→ Exercise goal
Set down exactly the lines below between the line holding "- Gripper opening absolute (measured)" and the line holding "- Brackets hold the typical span", inclusive; no other line belongs in the answer.

Recorded data:
Content starts

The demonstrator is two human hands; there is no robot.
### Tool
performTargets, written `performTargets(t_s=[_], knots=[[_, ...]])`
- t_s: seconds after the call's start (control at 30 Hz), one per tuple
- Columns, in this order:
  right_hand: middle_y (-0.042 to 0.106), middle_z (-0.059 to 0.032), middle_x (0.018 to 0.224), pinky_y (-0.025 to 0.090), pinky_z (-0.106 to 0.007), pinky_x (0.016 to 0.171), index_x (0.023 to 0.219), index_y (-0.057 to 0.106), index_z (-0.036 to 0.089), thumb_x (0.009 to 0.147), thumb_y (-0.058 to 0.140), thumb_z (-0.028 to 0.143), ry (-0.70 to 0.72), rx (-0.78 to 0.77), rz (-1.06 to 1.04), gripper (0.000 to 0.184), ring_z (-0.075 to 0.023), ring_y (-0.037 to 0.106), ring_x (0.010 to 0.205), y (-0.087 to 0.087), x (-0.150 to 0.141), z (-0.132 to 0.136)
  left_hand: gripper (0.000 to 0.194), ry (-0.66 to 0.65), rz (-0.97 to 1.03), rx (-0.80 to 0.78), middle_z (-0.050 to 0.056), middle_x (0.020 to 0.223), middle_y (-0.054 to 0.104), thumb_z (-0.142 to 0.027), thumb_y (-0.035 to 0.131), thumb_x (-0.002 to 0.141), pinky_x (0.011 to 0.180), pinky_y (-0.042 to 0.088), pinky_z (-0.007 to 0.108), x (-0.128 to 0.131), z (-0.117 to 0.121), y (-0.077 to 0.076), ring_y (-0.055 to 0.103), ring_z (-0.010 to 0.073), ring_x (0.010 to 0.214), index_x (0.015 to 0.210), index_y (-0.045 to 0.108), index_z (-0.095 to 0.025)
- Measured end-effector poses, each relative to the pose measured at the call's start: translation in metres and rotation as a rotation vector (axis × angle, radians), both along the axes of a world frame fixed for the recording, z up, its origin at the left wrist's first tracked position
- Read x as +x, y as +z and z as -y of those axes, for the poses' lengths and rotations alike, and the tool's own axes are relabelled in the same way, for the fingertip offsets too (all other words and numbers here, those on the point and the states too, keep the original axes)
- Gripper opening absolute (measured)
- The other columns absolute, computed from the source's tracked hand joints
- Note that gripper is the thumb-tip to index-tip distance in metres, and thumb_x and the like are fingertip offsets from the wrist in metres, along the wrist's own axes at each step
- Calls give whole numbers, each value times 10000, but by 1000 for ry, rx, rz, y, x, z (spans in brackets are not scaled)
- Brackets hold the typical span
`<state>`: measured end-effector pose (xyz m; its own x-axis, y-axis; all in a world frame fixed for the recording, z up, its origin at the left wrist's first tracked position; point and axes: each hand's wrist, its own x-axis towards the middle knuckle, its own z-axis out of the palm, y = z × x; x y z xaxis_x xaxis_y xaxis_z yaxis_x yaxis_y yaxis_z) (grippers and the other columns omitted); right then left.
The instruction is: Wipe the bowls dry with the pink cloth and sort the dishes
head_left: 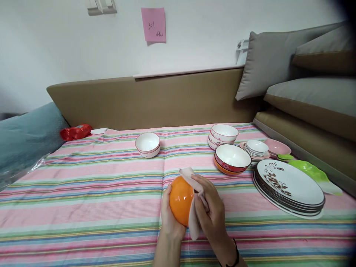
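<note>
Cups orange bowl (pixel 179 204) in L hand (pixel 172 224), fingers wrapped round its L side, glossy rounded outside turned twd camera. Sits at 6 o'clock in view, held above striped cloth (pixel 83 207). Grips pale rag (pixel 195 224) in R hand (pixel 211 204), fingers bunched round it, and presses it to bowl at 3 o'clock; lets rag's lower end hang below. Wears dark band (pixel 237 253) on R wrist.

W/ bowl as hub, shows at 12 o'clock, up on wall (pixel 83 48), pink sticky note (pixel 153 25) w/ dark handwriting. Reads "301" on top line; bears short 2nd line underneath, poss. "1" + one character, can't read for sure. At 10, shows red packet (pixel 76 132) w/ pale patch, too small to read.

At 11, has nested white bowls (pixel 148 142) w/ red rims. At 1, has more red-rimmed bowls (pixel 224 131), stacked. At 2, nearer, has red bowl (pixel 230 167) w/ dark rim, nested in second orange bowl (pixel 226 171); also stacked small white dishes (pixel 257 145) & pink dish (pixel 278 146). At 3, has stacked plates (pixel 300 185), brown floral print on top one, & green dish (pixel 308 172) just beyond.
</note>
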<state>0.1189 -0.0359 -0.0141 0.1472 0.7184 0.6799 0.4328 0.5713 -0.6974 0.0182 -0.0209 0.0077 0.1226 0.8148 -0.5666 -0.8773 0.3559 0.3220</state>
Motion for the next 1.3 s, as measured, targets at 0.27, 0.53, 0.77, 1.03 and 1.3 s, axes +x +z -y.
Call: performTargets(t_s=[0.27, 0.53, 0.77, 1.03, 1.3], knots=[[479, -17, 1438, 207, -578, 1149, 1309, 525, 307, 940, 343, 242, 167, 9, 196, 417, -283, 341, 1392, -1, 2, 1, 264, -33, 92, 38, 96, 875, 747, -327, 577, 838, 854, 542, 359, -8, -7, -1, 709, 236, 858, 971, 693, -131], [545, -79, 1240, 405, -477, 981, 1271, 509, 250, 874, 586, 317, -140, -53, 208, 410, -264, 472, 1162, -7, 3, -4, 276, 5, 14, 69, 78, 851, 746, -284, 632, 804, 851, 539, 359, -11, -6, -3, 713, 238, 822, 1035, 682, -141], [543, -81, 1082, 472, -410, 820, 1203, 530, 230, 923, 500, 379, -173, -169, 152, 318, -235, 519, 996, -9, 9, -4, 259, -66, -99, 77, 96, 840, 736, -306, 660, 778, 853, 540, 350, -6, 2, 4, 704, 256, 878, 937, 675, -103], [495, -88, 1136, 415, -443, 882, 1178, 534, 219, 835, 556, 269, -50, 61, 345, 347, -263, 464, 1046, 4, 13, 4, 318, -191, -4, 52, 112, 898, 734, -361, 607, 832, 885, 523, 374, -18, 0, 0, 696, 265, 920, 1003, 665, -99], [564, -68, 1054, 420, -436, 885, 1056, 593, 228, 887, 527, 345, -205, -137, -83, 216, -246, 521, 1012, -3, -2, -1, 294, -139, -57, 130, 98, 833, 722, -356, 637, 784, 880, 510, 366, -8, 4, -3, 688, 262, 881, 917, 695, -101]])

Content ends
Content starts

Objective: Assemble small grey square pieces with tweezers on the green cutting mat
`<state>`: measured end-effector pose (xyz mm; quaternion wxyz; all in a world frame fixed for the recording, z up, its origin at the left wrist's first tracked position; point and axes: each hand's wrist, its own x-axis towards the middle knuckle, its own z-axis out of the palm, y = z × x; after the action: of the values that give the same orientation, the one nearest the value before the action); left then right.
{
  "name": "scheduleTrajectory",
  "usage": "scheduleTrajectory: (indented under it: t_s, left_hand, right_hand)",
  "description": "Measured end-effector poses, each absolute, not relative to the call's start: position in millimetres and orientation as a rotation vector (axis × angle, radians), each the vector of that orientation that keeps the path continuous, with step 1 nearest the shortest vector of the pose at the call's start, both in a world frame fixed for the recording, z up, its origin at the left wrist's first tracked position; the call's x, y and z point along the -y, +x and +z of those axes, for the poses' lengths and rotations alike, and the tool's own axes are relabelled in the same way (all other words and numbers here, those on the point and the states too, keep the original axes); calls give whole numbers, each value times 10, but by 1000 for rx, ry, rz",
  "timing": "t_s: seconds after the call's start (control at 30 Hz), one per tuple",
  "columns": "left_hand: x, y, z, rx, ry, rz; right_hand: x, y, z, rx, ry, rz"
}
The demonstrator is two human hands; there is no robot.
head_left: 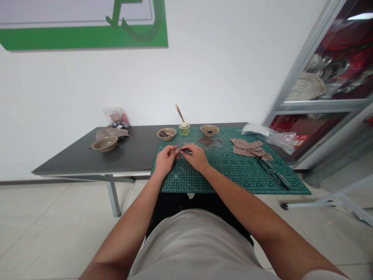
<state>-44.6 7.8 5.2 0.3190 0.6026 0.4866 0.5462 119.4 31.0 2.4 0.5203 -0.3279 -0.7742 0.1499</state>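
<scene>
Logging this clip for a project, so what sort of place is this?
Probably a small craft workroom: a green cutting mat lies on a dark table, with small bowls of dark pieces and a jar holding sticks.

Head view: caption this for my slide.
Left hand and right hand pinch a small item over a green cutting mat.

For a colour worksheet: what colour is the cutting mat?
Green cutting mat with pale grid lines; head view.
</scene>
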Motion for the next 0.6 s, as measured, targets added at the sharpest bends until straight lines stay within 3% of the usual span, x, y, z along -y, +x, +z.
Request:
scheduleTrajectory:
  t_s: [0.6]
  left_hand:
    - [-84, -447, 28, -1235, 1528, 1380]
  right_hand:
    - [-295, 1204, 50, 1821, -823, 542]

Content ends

→ Response for this exercise
- Gripper opening absolute (measured)
- The other columns absolute, computed from the source's tracked hand joints
- Note that gripper is the thumb-tip to index-tip distance in metres, and thumb_x and the like are fingertip offsets from the wrist in metres, along the wrist's own axes at each step
- Calls give whole numbers, each value times 10000, but by 1000 for ry, rx, rz, y, x, z (spans in brackets are not scaled)
- Brackets hold the typical span

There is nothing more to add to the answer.